Hold Hands and Make It Through

      I was raised by wolves. My older brother, Charlie, was a psychopath, and my parents, with the support of a lot of alcohol, went to some trouble not to notice that. So, for my entire childhood I was at the mercy of a soul-less monster who liked to control and hurt and rape more vulnerable people. Particularly his two little sisters.

      Our parents, who should have protected us, instead turned their faces away. I understood this as permission. We learned very early that there was no use in complaining. Our parents would just laugh at us, would deny that anything was happening. “Go ahead,” they were telling him. That’s what their denial meant. “Go for it. Just do it where no one can see.”

      And he did.

      Charlie would kill us, eventually, if we didn’t get away from him. I knew this. I also—didn’t know. My sister and I both inhabited two realities, dark and light, one where we were abused in every way including some we couldn’t have named, and the other where we led an enviable life in an intellectual, loving family with interesting parents and a very protective big brother.

      We could remember only one of these realities at a time, and the dark one had no words, so we couldn’t talk about it, not with each other or anyone else, not even to ourselves. The very worst thing was that I failed to protect my sister, who was so much smaller, more vulnerable.

      We did get away from Charlie finally, as teenagers. Because I had turned 18, I got out first, and gradually came to feel what it was like, felt it deeply after a year or so, what it was like for home not to be a place of dread and pain. I went back to get my sister but it wasn’t that simple. She was still in those two realities.

      I found her lying on her bed in the semi-darkness at sunset, smelling of clothes that hadn’t been laundered, with greasy unbrushed hair, her skin gray. Her room was bare—no posters on the dingy off-white walls, no toys once loved by a child and kept for sentiment, no musical instruments though she had been musical—nothing but the metal bed and battered thrift-store dresser. When she spoke it was with no expression in her face or voice.

      “I’m fine. Everything’s OK. Nothing’s wrong.” Is that how I was, too, before I came away? It made my skin crawl.

      Getting my sister out was much harder than I expected, but after some months she did pack herself a bag and walk out of there.

      Our lives were shaped by this. I am who I am because of what my brother was and because my sister and I, together, survived.

      It was a long road for both of us. Years of talking, years of remembering what had been walled in behind false memories, a lot of therapy. A promise we both understood without saying, that we would never let anyone have that kind of power over us. Never again.

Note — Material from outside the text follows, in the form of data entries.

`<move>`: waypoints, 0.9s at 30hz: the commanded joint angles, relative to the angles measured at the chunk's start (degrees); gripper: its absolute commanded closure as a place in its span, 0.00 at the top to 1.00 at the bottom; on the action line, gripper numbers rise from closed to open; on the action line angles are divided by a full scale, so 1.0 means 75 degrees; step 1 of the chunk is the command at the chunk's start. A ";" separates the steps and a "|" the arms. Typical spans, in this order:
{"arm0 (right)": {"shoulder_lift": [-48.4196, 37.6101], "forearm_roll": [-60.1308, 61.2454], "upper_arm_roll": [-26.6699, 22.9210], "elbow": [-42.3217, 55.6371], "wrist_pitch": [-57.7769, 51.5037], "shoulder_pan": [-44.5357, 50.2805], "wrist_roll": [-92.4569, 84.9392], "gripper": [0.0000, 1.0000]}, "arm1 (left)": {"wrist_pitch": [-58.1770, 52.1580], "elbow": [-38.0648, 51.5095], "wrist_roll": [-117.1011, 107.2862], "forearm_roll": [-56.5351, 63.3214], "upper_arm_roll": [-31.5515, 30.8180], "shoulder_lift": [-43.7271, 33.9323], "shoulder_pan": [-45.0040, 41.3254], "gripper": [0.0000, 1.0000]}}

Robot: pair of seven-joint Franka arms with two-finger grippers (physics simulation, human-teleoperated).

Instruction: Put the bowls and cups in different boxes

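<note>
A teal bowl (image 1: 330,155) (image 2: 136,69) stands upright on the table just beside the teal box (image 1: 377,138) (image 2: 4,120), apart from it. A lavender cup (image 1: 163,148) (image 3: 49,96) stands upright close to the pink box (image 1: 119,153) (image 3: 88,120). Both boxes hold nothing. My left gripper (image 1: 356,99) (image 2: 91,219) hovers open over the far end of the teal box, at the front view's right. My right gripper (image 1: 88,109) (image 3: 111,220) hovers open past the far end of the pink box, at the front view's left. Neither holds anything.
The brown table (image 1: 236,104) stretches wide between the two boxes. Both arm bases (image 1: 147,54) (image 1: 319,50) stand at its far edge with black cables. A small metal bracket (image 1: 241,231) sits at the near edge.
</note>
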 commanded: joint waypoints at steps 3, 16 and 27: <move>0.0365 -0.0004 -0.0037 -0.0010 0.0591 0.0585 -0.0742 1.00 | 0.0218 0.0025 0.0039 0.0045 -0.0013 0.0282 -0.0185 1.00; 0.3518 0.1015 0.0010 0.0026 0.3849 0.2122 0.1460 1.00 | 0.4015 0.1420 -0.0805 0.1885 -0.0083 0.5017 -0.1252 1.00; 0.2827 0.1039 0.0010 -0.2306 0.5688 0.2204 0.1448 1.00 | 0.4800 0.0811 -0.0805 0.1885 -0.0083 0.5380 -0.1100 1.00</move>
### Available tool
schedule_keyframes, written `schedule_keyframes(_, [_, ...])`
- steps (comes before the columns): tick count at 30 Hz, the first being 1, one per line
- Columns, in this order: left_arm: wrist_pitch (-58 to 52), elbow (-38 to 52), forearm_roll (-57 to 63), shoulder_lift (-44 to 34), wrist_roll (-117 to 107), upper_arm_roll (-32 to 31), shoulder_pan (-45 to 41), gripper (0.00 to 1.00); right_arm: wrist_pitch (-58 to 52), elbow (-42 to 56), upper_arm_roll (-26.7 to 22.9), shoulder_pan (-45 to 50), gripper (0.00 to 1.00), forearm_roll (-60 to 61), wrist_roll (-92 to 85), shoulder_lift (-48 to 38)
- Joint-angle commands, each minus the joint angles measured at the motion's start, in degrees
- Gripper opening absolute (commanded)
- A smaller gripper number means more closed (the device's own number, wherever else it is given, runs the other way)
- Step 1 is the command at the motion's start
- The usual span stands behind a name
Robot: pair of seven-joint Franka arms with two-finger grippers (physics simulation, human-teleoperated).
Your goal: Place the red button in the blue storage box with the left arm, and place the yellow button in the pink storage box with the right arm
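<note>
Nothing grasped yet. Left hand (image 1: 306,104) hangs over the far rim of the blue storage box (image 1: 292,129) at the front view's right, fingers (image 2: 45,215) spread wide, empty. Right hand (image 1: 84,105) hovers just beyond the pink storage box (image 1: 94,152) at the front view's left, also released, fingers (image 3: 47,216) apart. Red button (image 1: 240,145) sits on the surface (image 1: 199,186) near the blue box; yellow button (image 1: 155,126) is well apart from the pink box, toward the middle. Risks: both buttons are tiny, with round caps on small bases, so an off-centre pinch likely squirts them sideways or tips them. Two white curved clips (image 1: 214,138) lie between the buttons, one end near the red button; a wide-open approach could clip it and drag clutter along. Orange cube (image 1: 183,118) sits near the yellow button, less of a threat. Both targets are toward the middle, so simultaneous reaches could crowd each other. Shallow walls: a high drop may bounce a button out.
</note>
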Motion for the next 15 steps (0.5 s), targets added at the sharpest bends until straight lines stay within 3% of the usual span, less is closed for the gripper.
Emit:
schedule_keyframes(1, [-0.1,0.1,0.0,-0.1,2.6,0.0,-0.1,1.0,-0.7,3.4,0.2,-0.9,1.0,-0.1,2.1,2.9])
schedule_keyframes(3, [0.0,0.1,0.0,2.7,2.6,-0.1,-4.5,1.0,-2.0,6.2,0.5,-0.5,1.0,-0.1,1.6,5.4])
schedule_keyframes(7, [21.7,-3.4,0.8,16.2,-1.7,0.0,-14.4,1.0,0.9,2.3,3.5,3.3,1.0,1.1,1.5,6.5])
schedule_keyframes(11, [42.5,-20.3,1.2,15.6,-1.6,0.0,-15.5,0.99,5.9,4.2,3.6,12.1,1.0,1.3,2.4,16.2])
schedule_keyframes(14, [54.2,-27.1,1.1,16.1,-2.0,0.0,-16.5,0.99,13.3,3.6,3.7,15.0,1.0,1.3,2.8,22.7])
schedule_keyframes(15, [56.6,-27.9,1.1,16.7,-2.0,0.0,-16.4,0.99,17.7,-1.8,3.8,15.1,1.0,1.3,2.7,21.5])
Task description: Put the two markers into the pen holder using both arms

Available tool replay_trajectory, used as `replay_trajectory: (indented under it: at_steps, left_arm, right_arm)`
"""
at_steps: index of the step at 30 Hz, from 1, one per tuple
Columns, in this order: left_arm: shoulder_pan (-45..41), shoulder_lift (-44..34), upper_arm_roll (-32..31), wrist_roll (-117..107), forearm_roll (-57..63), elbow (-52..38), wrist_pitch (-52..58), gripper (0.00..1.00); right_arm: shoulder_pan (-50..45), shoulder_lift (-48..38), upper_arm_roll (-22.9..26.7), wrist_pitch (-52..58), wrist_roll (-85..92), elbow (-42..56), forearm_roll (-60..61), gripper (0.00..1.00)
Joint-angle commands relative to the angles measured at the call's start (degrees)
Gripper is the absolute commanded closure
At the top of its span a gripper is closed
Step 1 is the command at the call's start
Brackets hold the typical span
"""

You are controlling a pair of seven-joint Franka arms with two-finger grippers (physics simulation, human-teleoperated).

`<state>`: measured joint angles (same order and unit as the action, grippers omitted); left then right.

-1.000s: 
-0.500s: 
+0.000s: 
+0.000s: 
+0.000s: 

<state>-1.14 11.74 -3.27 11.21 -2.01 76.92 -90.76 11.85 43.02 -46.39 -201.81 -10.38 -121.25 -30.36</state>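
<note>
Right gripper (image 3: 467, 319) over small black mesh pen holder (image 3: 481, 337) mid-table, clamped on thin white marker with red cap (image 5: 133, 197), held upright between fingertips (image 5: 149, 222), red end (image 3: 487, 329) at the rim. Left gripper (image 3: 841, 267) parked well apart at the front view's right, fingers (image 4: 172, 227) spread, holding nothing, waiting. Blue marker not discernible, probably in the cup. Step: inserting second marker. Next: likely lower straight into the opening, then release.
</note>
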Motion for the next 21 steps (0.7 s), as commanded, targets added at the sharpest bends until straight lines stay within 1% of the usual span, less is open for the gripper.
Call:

      Except in my sleep. As an adult, for decades after leaving home I had nightmares in which something monstrous, in my room, at night, sat on my chest, its hands over my nose and mouth until I suffocated. Hands like snakes darted at my crotch, wounded me there, threw me to the ground, tore off my clothes, tore hair from my head.

      It chased and caught me, over and over and over. It burst into my bedroom, it cut off pieces of my body, it burned me, threw me from a cliff. It came to destroy my sister and I couldn’t stop it, and I screamed and screamed but no sound came from my mouth and there was no one to help us and we died, again and again, in my sleep.

      Over the years the nightmares happened less often, and about 20 years ago, finally, they stopped. But then there was this last November, and the election.

      Now, ruling our country, is a soul-less monster who likes to control and hurt and rape more vulnerable people. It is not just another memory. It is immensely powerful and as of January 20, I am at its mercy. We, the queers and disabled and people of color. The poor, the women, migrants, children, the oceans and forests and animals, at his mercy. No protection.

      The man has promised us that he will take everything from us, starve us, deprive us of medical care, erase our marriages, put us in concentration camps, deport us, put a target on us to be killed with no consequences. This is what he has said he will do.

      And this last November, our fellow citizens, the very people who should have protected us from him, instead said, “Go for it. We’re fine with that.”

      So, now the nightmares are back.

      My sister and I survived, all those years ago, because we stayed together, and took care of each other. Together we said “no” to the hollow facade of our family. We told the truth, first to each other, then to others. I do not think I would have survived, alone.

      You and I can hold hands and make it through these dark times. All of us, each of us, can keep telling the truth no matter what lies are told. We can watch out for each other, we can take care of each other. We can fight back. It will be a hard time, and it won’t be pretty. But we can look for the hope. We can keep going back and trying again, and again, and again.

      We will make it through. We did it before. We will survive.

Sylvia Allen is old, queer, Jewish and disabled. She spent most of her working life as a technical writer, editor and ghost writer. Now she writes fiction and memoir.